Also, the kernel drivers have no concept of passing VF messages to upstream 
"decision making” (or policy enforcement) software like VFd.

On Jan 11, 2017, at 9:49 AM, Kaustubh Joshi 
<kaust...@research.att.com<mailto:kaust...@research.att.com>> wrote:

When Alex from our team started working on Niantic last year, the following 
were the list of gaps in the kernel drivers we had a need to fill:

Direct traffic to VF based on more than one outer VLAN tags
Optionally strip on ingress (to PF) and insert on egress VLAN tag
Disable/enable MAC and VLAN anti spoofing separately
Mirror traffic from one VF to the other
Enable/Disable local switching per VF
Collect statistics per VF pkts/octets in/out
Enable/disable Mcast/unknown unicast per VF
Manage up to 8 TC per VF with one strict priority queue
Manage per VF per TC bandwidth allocations
Manage LACP status visibility to the VFs (for NIC teaming using SRIOV)

Most of these are VF management functions, and there is no standardized way to 
do VF management in the kernel drivers. Besides, most of the use-cases around 
SRIOV need DPDK in the VF anyway (so the target communities are aligned) and 
the PF DPDK driver for ixgbe already existed, so it made sense to add them 
there - no forking of the PF driver was involved and there is no additional 
duplicate code.

Cheers

KJ


On Jan 11, 2017, at 6:03 AM, Vincent Jardin 
<vincent.jar...@6wind.com<mailto:vincent.jar...@6wind.com>> wrote:

Please can you list the gaps of the Kernel API?

Thank you,
Vincent


Le 11 janvier 2017 3:59:45 AM "JOSHI, KAUSTUBH  (KAUSTUBH)" 
<kaust...@research.att.com<mailto:kaust...@research.att.com>> a écrit :

Hi Vincent,

Greetings! Jumping into this debate a bit late, but let me share our point of 
view based on how we are using this code within AT&T for our NFV cloud.
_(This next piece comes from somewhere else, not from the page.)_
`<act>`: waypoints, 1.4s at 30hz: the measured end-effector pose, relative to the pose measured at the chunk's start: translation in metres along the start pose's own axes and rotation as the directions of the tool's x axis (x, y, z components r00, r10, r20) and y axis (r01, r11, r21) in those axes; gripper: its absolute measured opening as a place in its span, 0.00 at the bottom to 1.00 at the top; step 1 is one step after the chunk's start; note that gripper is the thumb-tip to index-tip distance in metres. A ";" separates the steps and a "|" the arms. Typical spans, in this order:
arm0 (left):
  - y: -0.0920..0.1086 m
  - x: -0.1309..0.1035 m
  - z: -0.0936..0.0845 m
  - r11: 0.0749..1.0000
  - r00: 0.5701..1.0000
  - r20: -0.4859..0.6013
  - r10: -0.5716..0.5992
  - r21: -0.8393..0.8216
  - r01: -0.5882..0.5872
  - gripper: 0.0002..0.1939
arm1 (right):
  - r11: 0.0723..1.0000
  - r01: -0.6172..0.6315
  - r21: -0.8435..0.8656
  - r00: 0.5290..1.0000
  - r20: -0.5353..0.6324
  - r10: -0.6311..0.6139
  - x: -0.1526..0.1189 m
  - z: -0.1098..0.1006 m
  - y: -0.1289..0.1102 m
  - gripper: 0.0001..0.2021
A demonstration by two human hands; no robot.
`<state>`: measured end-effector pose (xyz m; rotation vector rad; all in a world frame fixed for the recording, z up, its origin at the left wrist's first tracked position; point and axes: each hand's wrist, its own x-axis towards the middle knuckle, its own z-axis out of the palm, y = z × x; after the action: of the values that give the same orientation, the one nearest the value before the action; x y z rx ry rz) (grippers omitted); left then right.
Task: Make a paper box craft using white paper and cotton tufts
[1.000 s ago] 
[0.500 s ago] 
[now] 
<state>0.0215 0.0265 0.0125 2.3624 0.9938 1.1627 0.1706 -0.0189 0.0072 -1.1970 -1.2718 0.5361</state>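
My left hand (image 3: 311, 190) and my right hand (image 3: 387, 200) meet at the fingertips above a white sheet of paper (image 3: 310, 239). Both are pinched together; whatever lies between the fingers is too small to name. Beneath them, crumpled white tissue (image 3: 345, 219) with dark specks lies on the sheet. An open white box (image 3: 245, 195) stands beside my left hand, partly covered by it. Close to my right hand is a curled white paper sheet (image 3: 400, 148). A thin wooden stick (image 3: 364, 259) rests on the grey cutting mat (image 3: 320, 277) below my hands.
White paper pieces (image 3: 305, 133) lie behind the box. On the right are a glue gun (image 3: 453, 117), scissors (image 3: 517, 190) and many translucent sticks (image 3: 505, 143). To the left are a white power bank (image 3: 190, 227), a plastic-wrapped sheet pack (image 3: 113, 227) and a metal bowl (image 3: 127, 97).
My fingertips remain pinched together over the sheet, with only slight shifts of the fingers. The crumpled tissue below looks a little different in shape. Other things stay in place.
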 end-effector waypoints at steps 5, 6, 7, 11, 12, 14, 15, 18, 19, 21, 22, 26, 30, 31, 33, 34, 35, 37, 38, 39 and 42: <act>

Actually, we first started with trying to do the configuration within the 
kernel drivers as you suggest, but quickly realized that besides the practical 
problem of kernel upstreaming being a much more arduous road (which can be 
overcome), the bigger problem was that there is no standardization in the 
configuration interfaces for the NICs in the kernel community. So different 
drivers do things differently and expose different settings, and no forum 
exists to drive towards such standardization. This was leading to vendors have 
to maintain patched versions of drivers for doing PF configuration, which is 
not a desirable situation.

So, to build a portable (to multiple NICs) SRIOV VF manager like VFd, DPDK 
seemed like a good a forum with some hope for driving towards a standard set of 
interfaces and without having to worry about a lot of legacy baggage and old 
hardware. Especially since DPDK already takes on the role of configuring NICs 
for the data plane functions anyway - both PF and VF drivers will have to be 
included for data plane usage anyway - we viewed that adding VF config options 
will not cause any forking, but simply flush out the DPDK drivers and their 
interfaces to be more complete. These APIs could be optional, so new vendors 
aren’t obligated to add them.

Furthermore, allowing VF config using the DPDK PF driver also has the side 
benefit of allowing a complete SRIOV system (both VF and PF) to be built 
entirely with DPDK, also making version alignment easier.

We started with Niantic, which already had PF and VF drivers, and things have 
worked out very well with it. However, we would like VFd to be a multi-NIC 
vendor agnostic VF management tool, which is why we’ve been asking for making 
the PF config APIs richer.

Regards

KJ


On Jan 10, 2017, at 3:23 PM, Vincent Jardin 
<vincent.jar...@6wind.com<mailto:vincent.jar...@6wind.com>> wrote:

Nope. First one needs to assess if DPDK should be intensively used to become a 
PF knowing Linux can do the jobs. Linux kernel community does not like the 
forking of Kernel drivers, I tend to agree that we should not keep duplicating 
options that can be solved with the Linux kernel.